Comptel Corporation was an international software company specialising in telecommunications. Nokia acquired Comptel in 2017 to merge it as a part of its Nokia Software business unit.

==History==
Comptel was founded in Helsinki, Finland in 1986; the trade register entry was made on June 30. Initially the company was a system development and IT subsidiary of Helsinki Telephone Association. Comptel was listed on NASDAQ OMX Helsinki in 1999 under the code CTL1V.

In 2005, Comptel acquired EDB Telecom, a telecom subsidiary of a Norwegian IT company EDB Business Partner, and in 2008, Axiom Systems, a UK-based software product company that focused on the broadband fulfilment market.

Before the acquisition by Nokia, Comptel operated globally in the developing Operations Support Systems (OSS) market for telecommunications and had offices in 20 locations.
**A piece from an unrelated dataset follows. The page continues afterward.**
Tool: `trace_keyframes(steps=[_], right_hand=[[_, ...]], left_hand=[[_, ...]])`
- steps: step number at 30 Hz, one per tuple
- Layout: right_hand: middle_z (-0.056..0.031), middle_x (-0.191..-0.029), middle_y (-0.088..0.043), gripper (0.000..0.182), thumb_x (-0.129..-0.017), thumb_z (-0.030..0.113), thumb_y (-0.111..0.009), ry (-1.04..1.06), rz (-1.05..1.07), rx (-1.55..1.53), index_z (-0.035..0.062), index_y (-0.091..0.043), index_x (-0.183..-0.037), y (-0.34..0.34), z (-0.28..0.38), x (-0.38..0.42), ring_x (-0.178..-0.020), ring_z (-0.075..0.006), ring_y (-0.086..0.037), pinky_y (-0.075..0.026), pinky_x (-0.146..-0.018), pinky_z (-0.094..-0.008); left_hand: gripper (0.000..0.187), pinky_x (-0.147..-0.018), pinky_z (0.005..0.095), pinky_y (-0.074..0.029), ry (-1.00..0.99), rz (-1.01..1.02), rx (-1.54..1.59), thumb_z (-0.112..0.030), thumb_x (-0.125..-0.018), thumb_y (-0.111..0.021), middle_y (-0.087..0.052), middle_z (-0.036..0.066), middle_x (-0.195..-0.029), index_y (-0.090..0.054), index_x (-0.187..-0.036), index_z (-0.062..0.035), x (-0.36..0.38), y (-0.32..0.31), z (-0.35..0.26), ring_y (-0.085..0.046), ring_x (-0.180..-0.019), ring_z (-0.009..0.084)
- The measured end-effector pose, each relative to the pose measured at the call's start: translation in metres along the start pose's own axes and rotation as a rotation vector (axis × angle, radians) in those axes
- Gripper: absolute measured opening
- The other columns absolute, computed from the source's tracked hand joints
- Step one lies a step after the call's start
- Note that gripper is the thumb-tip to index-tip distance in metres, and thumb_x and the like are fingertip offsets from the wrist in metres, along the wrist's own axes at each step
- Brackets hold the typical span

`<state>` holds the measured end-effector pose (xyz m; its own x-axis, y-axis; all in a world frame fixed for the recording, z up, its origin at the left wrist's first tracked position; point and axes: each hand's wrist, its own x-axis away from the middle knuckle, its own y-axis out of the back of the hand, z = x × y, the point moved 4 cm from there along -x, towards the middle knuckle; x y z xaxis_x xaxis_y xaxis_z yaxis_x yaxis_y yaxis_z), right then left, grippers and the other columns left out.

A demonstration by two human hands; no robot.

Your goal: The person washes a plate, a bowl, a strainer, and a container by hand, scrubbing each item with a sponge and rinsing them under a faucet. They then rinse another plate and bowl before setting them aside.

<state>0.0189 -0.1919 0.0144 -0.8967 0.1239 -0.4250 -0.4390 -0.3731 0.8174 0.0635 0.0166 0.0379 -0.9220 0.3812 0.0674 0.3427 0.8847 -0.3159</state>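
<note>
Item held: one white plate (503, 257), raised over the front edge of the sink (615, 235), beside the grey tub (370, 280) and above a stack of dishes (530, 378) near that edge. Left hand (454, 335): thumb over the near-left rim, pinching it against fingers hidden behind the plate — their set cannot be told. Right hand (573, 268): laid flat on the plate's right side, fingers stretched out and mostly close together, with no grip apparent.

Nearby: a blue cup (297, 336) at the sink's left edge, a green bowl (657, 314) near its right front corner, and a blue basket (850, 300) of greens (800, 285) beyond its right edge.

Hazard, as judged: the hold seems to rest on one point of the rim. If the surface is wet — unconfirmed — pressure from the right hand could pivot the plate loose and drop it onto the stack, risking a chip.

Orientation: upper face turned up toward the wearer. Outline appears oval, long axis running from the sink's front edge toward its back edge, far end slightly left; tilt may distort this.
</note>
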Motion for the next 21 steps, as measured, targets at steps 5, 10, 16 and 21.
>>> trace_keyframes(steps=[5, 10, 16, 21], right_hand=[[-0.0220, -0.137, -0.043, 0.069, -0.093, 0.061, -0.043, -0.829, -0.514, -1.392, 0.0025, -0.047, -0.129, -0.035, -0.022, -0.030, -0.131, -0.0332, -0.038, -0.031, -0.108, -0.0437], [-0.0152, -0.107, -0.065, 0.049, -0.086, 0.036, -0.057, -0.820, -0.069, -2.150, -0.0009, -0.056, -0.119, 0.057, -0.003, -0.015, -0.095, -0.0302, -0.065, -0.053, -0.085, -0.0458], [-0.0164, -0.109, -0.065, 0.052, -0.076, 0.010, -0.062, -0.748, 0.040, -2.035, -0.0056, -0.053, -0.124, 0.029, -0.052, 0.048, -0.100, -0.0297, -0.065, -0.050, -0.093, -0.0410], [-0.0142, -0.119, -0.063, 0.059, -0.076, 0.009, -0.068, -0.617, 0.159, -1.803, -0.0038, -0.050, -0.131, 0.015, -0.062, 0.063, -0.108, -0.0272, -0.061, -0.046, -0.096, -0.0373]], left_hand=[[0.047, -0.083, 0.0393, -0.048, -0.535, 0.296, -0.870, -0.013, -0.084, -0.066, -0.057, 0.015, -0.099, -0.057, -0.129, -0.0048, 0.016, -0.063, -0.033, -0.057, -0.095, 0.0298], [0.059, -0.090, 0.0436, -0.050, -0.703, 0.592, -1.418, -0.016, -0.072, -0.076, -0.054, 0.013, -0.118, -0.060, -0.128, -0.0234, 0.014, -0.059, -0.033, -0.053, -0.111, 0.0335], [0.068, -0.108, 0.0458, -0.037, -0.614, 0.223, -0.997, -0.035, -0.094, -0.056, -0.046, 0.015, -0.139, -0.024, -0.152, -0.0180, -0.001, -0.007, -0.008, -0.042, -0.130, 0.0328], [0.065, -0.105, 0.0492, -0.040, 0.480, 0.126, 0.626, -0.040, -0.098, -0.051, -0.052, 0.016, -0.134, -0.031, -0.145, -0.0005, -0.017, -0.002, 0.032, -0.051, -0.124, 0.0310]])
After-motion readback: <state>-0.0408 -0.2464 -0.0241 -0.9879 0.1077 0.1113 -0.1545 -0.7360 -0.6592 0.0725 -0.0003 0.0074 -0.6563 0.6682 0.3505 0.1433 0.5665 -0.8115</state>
Comptel employed about 750 people. Major hubs were in Helsinki, Kuala Lumpur in Malaysia, Lysaker in Norway and Reading, UK. Comptel’s OSS product portfolio consisted of mediation, charging, policy control, fulfilment and provisioning and activation.

On February 9, 2017, Nokia announced that it would acquire Comptel. The acquisition was completed on June 29, 2017.